The answer is to be an exact copy of the lines below running from the line with "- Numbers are" down to the line with "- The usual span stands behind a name", both ends included, and nothing more.

=-=-=-=-=

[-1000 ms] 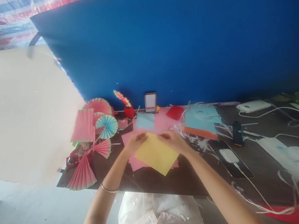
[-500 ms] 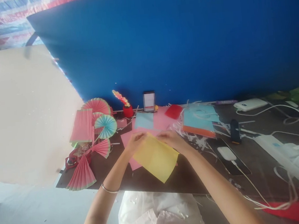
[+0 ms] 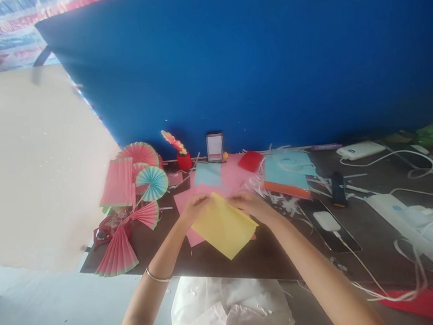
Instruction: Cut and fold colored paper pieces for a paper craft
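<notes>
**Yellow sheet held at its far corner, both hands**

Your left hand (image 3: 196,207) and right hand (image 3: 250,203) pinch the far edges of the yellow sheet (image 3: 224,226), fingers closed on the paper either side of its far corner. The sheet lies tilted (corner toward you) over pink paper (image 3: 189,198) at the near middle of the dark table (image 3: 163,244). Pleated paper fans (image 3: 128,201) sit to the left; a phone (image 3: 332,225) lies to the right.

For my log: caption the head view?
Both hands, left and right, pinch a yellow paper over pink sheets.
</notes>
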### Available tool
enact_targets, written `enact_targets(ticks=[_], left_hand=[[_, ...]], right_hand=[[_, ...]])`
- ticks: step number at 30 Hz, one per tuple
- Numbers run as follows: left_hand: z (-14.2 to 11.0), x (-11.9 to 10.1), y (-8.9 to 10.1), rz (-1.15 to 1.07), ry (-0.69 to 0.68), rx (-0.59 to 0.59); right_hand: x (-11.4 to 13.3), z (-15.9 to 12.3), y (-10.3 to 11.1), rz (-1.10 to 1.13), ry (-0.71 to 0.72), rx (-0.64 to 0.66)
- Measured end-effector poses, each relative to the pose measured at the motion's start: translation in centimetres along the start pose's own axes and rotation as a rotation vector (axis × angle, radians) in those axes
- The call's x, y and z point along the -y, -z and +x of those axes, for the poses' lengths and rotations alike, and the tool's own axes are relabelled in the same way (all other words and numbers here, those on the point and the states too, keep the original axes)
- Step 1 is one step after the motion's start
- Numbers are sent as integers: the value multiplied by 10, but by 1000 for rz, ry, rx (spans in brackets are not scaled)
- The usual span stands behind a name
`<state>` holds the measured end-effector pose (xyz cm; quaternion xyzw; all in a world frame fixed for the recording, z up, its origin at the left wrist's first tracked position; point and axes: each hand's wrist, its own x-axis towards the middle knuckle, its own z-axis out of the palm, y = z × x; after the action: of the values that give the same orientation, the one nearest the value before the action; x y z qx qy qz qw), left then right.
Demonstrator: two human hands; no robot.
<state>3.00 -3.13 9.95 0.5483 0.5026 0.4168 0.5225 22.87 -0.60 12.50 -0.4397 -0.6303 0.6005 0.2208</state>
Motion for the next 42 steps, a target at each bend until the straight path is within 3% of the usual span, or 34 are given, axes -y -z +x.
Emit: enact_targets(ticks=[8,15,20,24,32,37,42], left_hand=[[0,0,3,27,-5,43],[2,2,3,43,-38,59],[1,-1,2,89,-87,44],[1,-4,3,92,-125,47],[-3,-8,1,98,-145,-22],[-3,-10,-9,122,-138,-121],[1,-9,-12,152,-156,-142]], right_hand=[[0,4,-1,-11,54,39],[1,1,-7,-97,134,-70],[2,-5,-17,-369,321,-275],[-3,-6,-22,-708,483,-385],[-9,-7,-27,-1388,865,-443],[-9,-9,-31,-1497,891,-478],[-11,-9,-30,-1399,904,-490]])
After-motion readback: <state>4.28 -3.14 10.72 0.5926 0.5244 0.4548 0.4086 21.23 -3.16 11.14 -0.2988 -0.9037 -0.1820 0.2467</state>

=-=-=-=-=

▶ **RESULT OF THIS TASK**:
- Numbers are sent as integers: the value multiplied by 10, but by 1000 for rz, ry, rx (spans in brackets are not scaled)
- The usual span stands behind a name

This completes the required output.